CourtNew York Criminal Court

Unpublished Opinion

MOTION DECISION

For the People: Melinda Katz, District Attorney of Queens County (by Andy Laine)

For Ms. Harris: The Legal Aid Society (by Diana Sidakis)

Wanda L. Licitra, J.

Wanda L. Licitra, J.C.C.

In this case, the People were not ready for trial for 84 days after arraignments and then filed a statement of readiness. The defense, by a C.P.L. § 30.30 motion to dismiss, now challenges that statement of readiness. They argue that it was illusory because the People's information was facially insufficient. The defense asserts two reasons for this: first, that the information fails to establish "physical injury," which is a necessary element of the top charge, third-degree assault; and second, that the information contains duplicitous counts. The People respond that the information sufficiently alleges physical injury because it alleges "a laceration and bleeding" and "substantial pain." They also argue that the information is not duplicitous "as each element of the specific charge are [sic] made out." In reply, the defense notes that the People failed to abide by the court's deadlines in filing their response to the motion.

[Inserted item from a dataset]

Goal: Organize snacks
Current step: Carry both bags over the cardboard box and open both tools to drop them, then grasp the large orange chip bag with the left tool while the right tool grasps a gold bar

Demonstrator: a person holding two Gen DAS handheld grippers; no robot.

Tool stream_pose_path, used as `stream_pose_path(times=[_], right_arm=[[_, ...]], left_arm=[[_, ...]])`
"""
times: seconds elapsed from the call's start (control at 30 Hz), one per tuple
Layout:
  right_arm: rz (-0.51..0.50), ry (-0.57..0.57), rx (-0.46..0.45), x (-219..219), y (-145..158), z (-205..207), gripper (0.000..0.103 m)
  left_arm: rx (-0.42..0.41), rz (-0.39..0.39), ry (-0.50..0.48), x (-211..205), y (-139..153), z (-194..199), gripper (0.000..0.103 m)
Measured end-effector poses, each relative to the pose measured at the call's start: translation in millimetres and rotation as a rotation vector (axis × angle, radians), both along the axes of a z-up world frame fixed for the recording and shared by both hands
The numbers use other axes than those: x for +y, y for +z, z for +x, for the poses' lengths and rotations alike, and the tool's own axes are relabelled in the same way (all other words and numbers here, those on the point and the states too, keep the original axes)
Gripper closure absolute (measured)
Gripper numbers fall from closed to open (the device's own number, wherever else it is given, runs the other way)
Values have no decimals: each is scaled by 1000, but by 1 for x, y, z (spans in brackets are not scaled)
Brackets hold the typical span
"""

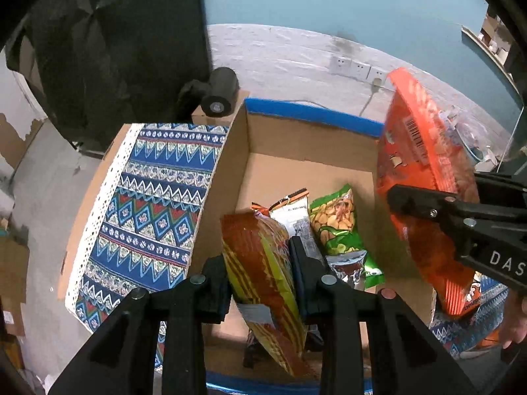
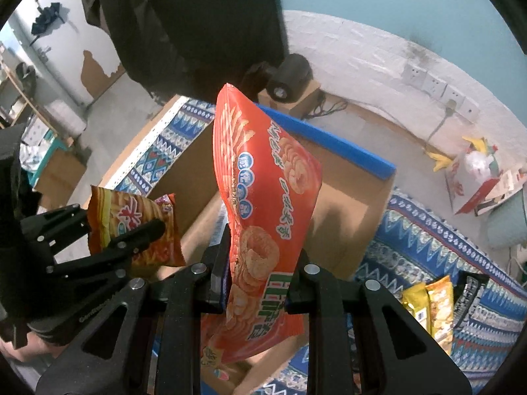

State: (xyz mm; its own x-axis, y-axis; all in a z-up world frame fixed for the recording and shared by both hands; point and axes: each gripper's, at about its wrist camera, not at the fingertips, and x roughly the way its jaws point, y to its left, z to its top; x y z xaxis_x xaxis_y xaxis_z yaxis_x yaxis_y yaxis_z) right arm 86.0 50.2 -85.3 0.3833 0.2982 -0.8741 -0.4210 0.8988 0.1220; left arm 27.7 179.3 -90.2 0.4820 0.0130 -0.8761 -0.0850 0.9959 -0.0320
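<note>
Pinching a red-and-yellow striped snack bag with the left gripper, jaws pressed in on both sides of it, hanging tilted over the open cardboard box. Showing up in the right wrist view too, same bag sticking out past the left gripper at the left edge.

Clamping a big orange-red ring-snack bag with the right gripper, jaws squeezed tight around its lower half, bag standing nearly upright and a bit crumpled at the pinch. Also hanging over the box, toward its right wall going by the left wrist view, where the same bag and right gripper are coming in from the right.

Already lying on the box floor: a green peanut packet and a white-and-orange packet, side by side and touching. Box rim edged with blue tape.

Sitting on a blue patterned tablecloth, the box. Lying on that cloth to the right, outside the box, a couple of yellow snack packets. Black cylindrical thing perched on a small cardboard block behind the box, can't tell what it is.
</note>
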Motion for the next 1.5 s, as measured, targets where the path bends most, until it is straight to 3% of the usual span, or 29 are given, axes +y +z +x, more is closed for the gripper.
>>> stream_pose_path(times=[0.07, 0.17, 0.4, 0.63, 0.7, 0.87, 0.93, 1.13, 1.5], right_arm=[[-5, -2, 11, 1, -3, 1, 73], [-15, -12, 3, -2, -3, 1, 54], [-22, -39, -11, -25, 8, -4, 47], [-67, -50, -57, -60, 20, -17, 40], [-79, -56, -64, -76, 22, -23, 40], [-106, -79, -69, -112, 24, -35, 40], [-108, -96, -68, -129, 24, -40, 40], [-120, -154, -52, -178, 17, -56, 39], [-166, -229, 4, -251, -19, -80, 37]], left_arm=[[6, 9, 0, -1, -1, 0, 67], [14, 23, 4, -3, -2, 0, 44], [8, 51, 0, -16, 5, 0, 35], [1, 76, -41, -54, 25, 3, 34], [-18, 60, -45, -70, 33, 2, 27], [-40, 95, -112, -120, 45, 0, 24], [-41, 77, -124, -138, 46, -1, 22], [3, 12, -140, -177, 29, -2, 22], [120, -37, -177, -234, -16, -7, 22]])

The court has considered the defense's motion, the People's response, and the defense's reply, as well as the court file.

LEGAL ANALYSIS

In this case, which only charges misdemeanors punishable by up to 364 days in jail, the People have 90 days to be ready for trial. (C.P.L. § 30.30[1][b]). "Whether the People have satisfied this obligation is generally determined by computing the time elapsed between the filing of the first accusatory instrument and the People's declaration of readiness, subtracting any periods of delay that are excludable under the terms of the statute and then adding to the result any postreadiness periods of delay that are actually attributable to the People and are ineligible for an exclusion." (People v. Cortes, 80 N.Y.2d 201 208 [1992]).

I. Calculating the time elapsed between the filing of the accusatory instrument and the People's first valid declaration of readiness

The court begins by computing the time between the filing of the first accusatory instrument and the People's first valid declaration of readiness. (Cortes, 80 N.Y.2d at 208). The People commenced this case on June 14, 2022, and filed their statement of readiness on September 6, 2022. If that statement of readiness is valid, then 84 days elapsed during this period.

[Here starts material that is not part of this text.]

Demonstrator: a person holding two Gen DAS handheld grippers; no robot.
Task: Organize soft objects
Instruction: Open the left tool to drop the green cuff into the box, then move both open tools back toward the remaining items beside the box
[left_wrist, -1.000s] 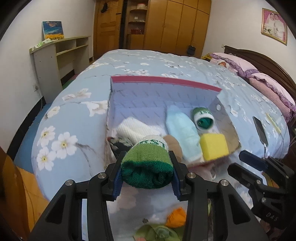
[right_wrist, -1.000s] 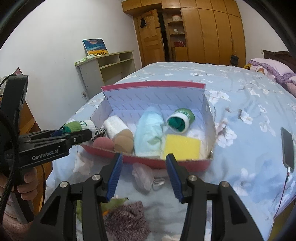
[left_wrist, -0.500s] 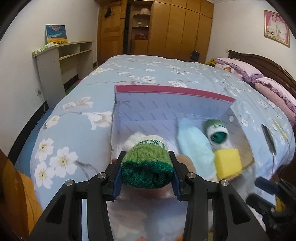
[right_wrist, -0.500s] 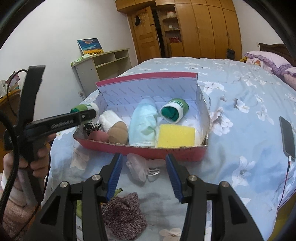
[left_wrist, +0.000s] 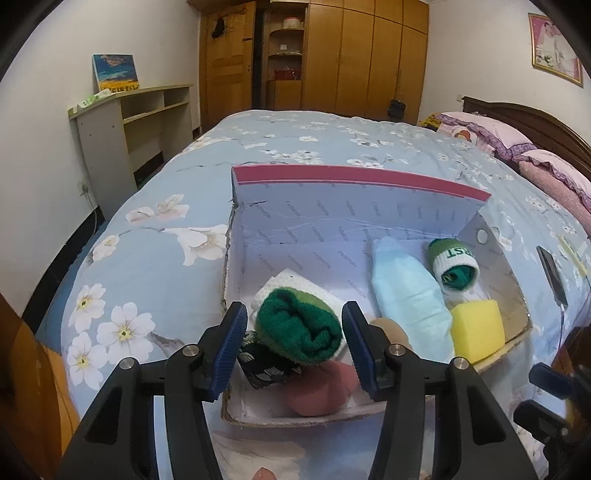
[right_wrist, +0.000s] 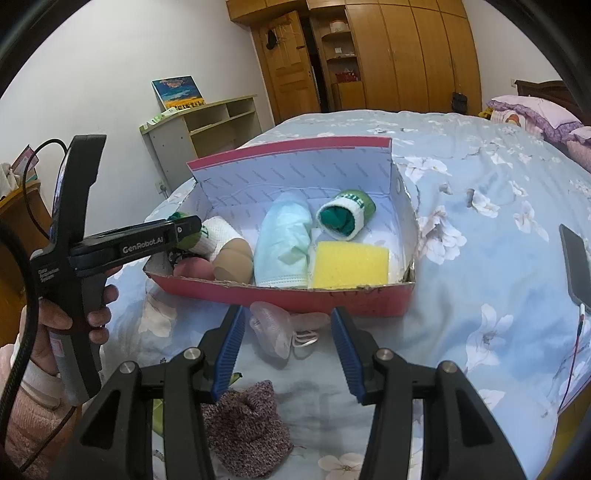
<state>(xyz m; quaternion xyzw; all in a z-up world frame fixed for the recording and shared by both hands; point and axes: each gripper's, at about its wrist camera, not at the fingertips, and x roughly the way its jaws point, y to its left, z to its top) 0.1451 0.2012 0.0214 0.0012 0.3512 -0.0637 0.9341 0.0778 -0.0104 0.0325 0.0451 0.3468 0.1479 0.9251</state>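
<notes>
Left claw (left_wrist: 291, 345) spread wide, green sock (left_wrist: 299, 328) loose between.

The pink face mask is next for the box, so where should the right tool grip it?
Grip the pink face mask across its bunched body, coming down from above. It lies loosely crumpled on the bedspread just outside the red box, between the right tool's open fingers; its thin ear loops would likely slip.
</notes>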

The defense argues that the People's statement of readiness was invalid because the People failed to first file a facially sufficient information. If the People do not first file a facially sufficient information, then their statement of readiness is illusory. (People v. Colon, 59 N.Y.2d 921 [1983]; People v. Maslowski, 187 A.D.3d 1211 [2d Dep't 2020]; People v. Sosa, 71 Misc.3d 140 [A] [App. Term, 2d Dep't 2021]). An information is facially sufficient if it meets "the requirements of sections 100.15 and 100.40" of the criminal procedure law. (C.P.L. §§ 30.30[5-a], 100.40[1], 100.15). It must do so with respect to all its charges. (C.P.L. § 30.30[5-a]; see, e.g., People v. Matos, 180 N.Y.S.3d 890, 893 [Crim. Ct., Kings County 2023]). The defense identifies two facial sufficiency issues that it believes each invalidate the People's statement of readiness.

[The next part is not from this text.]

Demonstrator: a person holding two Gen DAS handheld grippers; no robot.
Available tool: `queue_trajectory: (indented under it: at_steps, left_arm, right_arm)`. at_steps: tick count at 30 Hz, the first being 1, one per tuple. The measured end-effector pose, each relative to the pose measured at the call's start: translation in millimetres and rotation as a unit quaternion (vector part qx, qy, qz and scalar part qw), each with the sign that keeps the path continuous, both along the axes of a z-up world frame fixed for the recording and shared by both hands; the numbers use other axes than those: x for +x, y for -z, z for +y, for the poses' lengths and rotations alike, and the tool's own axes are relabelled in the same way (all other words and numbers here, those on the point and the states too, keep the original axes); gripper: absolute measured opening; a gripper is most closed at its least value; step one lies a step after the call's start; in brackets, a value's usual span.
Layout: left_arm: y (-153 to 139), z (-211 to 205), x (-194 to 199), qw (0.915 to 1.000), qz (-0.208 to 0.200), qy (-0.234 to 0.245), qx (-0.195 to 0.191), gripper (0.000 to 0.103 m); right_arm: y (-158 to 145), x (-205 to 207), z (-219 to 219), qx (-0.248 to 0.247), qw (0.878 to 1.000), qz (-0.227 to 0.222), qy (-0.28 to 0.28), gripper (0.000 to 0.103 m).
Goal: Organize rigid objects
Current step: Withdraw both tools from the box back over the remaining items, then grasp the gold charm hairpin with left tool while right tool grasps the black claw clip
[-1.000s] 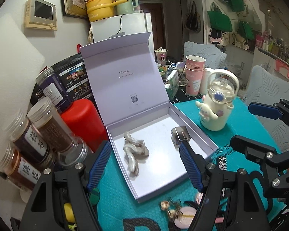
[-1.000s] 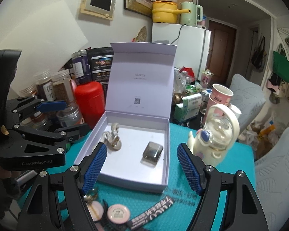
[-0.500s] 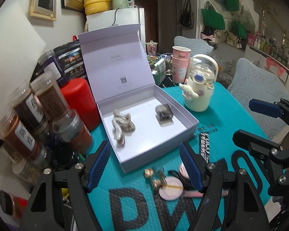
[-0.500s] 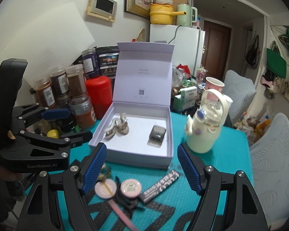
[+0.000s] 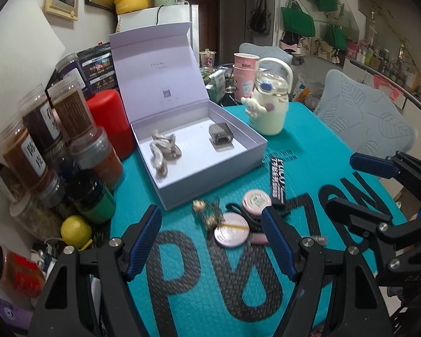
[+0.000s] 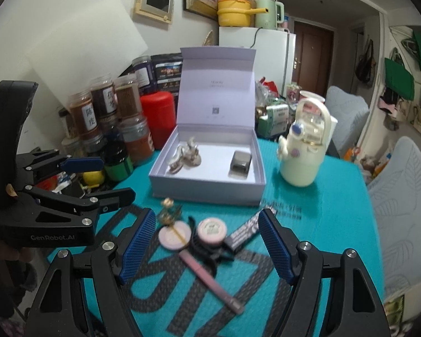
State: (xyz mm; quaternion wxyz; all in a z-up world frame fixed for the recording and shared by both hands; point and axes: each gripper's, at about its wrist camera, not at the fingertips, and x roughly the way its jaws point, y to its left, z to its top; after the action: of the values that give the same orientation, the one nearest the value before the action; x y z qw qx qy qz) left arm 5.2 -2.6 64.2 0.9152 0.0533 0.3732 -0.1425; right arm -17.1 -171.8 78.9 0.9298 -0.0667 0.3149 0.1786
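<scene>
An open lilac gift box stands on the teal mat, lid upright. Inside lie a beige chain clip and a small grey case. In front of the box lie a gold keyring, two pink round compacts, a black hair clip, a pink tube and a black sachet. My left gripper is open and empty above them. My right gripper is open and empty.
Spice jars, a red canister, a green-lidded jar and a lemon crowd the left side. A cream kettle-shaped bottle stands right of the box. Chairs sit beyond the table's right edge.
Both grippers have pulled back from the box toward the near edge of the mat, bringing the small items in front of the box into view. Both stay open and empty.
</scene>
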Motion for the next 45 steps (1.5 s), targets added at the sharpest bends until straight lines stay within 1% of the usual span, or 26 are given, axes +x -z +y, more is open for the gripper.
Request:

First the defense posits that the information's top count third-degree assault, is facially insufficient because it fails to establish physical injury. An information is facially sufficient only if it contains non-hearsay evidentiary factual allegations that, if true, establish "every element" of the charged offenses. (C.P.L. §§ 100.40[1][c], 100.15[3]; see also People v. Sanson, 59 Misc.3d 4, 6 [App. Term, 2d Dep't 2018]; People v. Sumter, 151 A.D.3d 556, 558 [1st Dep't 2017] [rejecting the dissent's argument that not "every element" must be established for an information to be facially sufficient]). Of course, the law does not require that an information contain the most precise words that most clearly express the alleged narrative. (Sanson, 59 Misc.3d at 6). So long as the factual allegations "give an accused notice sufficient to prepare a defense and are adequately detailed to prevent a defendant from being tried twice for the same offense, they should be given a fair and not overly restrictive or technical reading." (See id. [internal quotation marks omitted]).

Physical injury is a necessary element of third-degree assault, (P.L. § 120.00[1]), and the penal law defines "physical injury" as "impairment of physical condition or substantial pain." (P.L. § 10.00[9]). In lieu of establishing an impaired physical condition, establishing "substantial pain" cannot be "wholly subjective." (Matter of Philip A., 49 N.Y.2d 198, 200 [1980]). Instead, "there is an objective level," below which "the question is one of law" and should result in a court's dismissal. (Id.). For instance, as a rule of law, "petty slaps, shoves, kicks and the like delivered out of hostility, meanness and similar motives are not within the definition" of acts that may cause substantial pain. (Id.).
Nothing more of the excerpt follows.